WHAT IS REQUIRED: In the records below, begin at the line containing "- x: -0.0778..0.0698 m" and end at the line containing "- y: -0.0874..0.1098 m"; quote every line in that span exactly, including both boundary lines, and no others.

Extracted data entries
┄┄┄┄┄┄
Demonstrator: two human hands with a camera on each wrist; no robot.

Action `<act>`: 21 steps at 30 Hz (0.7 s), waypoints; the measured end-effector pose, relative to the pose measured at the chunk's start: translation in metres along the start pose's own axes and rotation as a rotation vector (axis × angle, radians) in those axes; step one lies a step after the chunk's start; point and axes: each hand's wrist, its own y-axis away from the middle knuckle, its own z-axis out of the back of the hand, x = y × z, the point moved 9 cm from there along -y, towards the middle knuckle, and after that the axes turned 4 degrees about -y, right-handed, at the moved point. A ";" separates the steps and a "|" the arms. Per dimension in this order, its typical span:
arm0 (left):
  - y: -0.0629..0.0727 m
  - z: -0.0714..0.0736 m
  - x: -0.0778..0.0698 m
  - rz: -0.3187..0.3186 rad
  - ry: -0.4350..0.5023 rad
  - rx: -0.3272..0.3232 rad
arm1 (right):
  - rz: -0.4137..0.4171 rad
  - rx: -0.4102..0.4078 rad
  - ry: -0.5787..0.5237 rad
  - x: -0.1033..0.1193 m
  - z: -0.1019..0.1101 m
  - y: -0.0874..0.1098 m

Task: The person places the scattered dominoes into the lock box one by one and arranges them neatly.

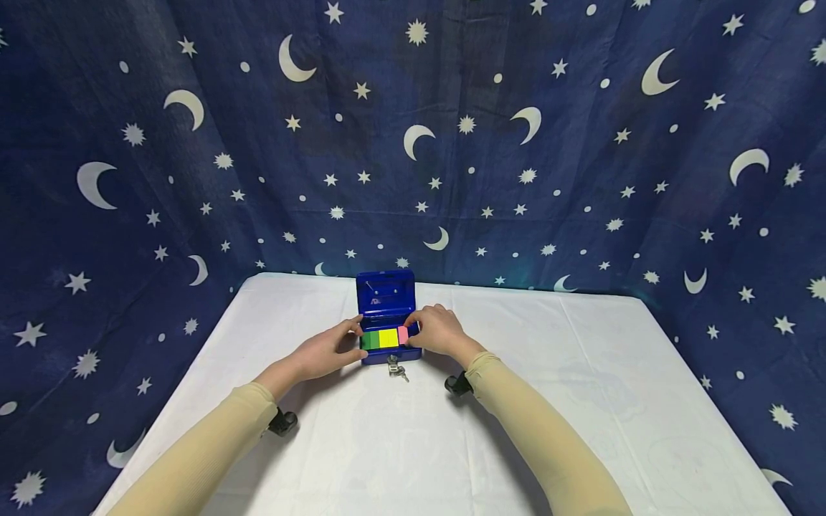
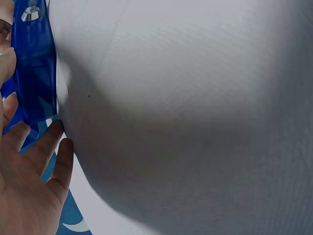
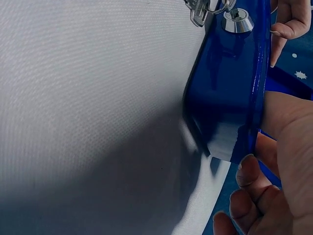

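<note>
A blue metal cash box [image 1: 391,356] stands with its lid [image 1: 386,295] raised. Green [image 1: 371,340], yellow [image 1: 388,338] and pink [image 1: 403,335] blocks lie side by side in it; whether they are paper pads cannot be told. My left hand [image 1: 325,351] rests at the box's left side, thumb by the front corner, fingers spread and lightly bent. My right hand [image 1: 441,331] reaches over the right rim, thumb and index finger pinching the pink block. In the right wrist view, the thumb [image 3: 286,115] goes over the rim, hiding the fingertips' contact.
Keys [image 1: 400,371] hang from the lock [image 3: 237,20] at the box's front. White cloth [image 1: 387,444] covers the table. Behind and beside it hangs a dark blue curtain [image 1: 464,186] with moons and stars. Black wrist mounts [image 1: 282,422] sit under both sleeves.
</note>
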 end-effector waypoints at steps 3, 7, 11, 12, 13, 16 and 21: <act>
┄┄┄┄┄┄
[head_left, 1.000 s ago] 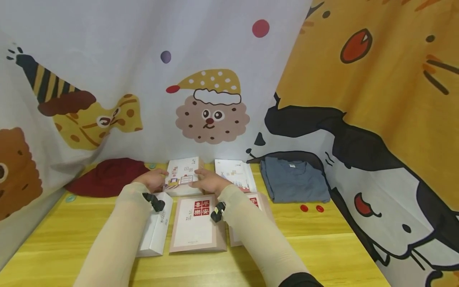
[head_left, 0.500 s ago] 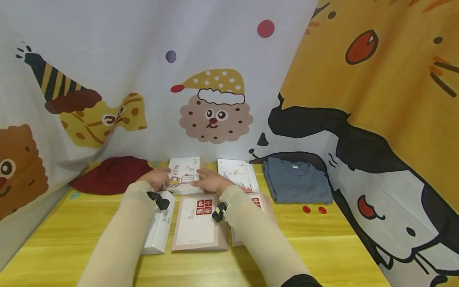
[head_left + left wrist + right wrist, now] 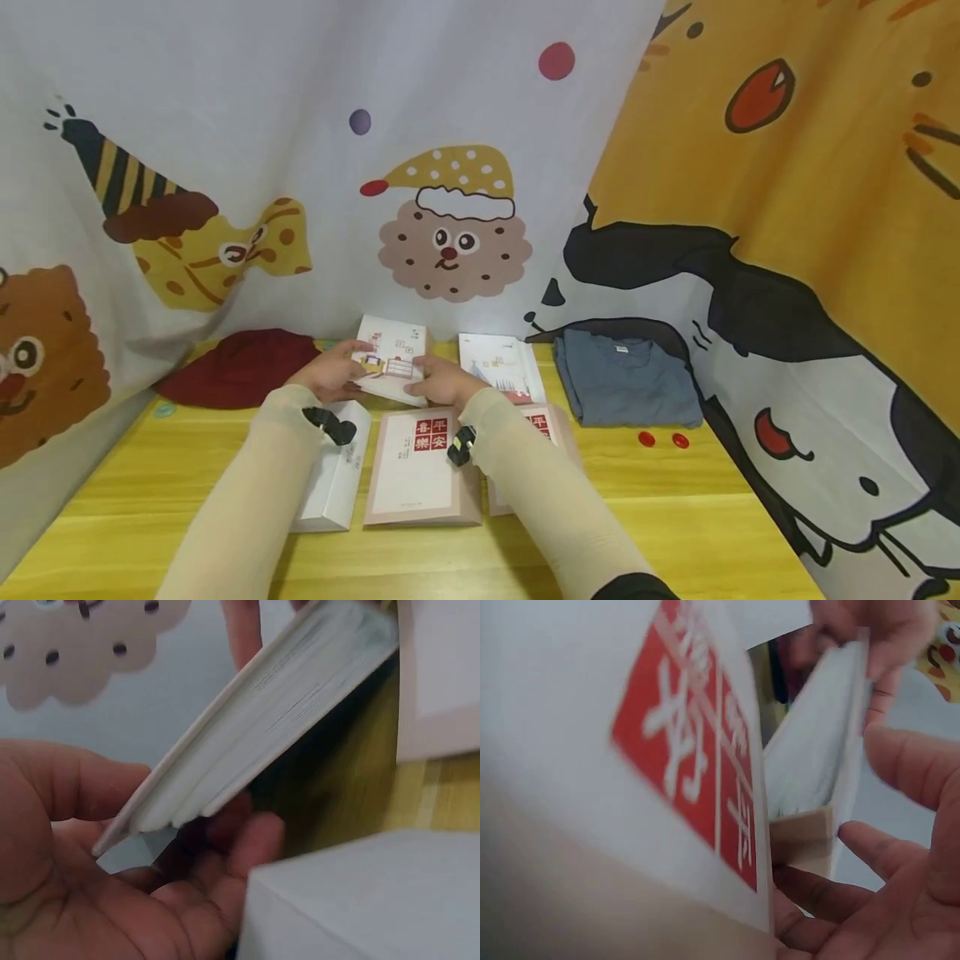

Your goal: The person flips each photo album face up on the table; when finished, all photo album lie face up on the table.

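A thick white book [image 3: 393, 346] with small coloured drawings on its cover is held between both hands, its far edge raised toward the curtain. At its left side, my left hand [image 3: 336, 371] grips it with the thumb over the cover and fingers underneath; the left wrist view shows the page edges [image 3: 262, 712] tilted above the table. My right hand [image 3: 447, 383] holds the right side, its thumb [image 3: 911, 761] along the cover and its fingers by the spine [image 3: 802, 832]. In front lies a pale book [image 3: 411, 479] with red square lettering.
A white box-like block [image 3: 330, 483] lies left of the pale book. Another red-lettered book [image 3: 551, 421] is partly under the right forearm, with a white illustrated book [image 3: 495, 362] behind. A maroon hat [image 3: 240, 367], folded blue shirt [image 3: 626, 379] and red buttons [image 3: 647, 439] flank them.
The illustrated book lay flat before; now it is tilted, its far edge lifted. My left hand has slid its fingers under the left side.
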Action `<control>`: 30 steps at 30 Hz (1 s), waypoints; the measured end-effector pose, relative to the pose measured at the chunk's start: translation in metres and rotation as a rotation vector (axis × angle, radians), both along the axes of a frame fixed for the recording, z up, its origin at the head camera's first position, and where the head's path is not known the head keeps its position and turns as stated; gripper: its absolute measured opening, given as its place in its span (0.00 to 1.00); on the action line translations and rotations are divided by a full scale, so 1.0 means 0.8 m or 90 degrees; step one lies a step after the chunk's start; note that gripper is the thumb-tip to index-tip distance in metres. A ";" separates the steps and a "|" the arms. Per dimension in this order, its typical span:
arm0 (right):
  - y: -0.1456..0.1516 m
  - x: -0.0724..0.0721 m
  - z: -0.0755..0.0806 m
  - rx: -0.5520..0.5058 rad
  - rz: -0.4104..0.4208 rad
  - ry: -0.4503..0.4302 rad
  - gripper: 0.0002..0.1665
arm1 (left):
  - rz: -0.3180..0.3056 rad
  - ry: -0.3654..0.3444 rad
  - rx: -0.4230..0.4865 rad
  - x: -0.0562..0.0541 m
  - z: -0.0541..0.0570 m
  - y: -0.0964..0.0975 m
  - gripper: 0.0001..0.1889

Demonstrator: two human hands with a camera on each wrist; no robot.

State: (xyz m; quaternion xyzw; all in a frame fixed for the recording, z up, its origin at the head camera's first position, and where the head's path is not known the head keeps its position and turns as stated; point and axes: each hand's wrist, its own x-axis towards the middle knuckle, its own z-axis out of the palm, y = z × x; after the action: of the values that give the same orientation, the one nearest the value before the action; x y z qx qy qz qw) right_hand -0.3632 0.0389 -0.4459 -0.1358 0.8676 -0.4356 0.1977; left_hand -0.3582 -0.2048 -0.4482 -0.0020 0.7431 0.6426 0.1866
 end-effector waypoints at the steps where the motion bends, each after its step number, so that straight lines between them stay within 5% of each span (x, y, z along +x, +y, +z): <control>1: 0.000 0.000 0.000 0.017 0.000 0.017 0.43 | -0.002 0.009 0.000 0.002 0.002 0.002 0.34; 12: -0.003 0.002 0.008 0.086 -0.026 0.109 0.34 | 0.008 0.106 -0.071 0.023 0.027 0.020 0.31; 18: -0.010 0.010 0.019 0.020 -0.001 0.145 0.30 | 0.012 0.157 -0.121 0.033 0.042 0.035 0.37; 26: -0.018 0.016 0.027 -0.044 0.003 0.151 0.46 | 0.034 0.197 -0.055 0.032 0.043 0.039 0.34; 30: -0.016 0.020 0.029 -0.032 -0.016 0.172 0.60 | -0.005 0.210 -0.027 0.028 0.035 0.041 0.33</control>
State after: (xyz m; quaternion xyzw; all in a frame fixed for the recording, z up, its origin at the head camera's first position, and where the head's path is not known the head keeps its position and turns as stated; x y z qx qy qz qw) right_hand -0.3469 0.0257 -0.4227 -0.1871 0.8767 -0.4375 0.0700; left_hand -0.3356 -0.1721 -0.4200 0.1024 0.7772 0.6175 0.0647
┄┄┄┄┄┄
REPLY:
  - x: -0.0778..0.0698 m
  - rz: -0.3187..0.3186 rad
  - ry: -0.4350..0.5023 rad
  - rx: -0.3272..0.3232 rad
arm1 (right):
  - rz: -0.4137..0.4171 rad
  - rx: -0.4102..0.4078 rad
  - ry: -0.5787..0.5237 rad
  - x: -0.1033..0.1193 m
  - z: -0.1019..0.1101 m
  - y: -0.0874..0.1098 m

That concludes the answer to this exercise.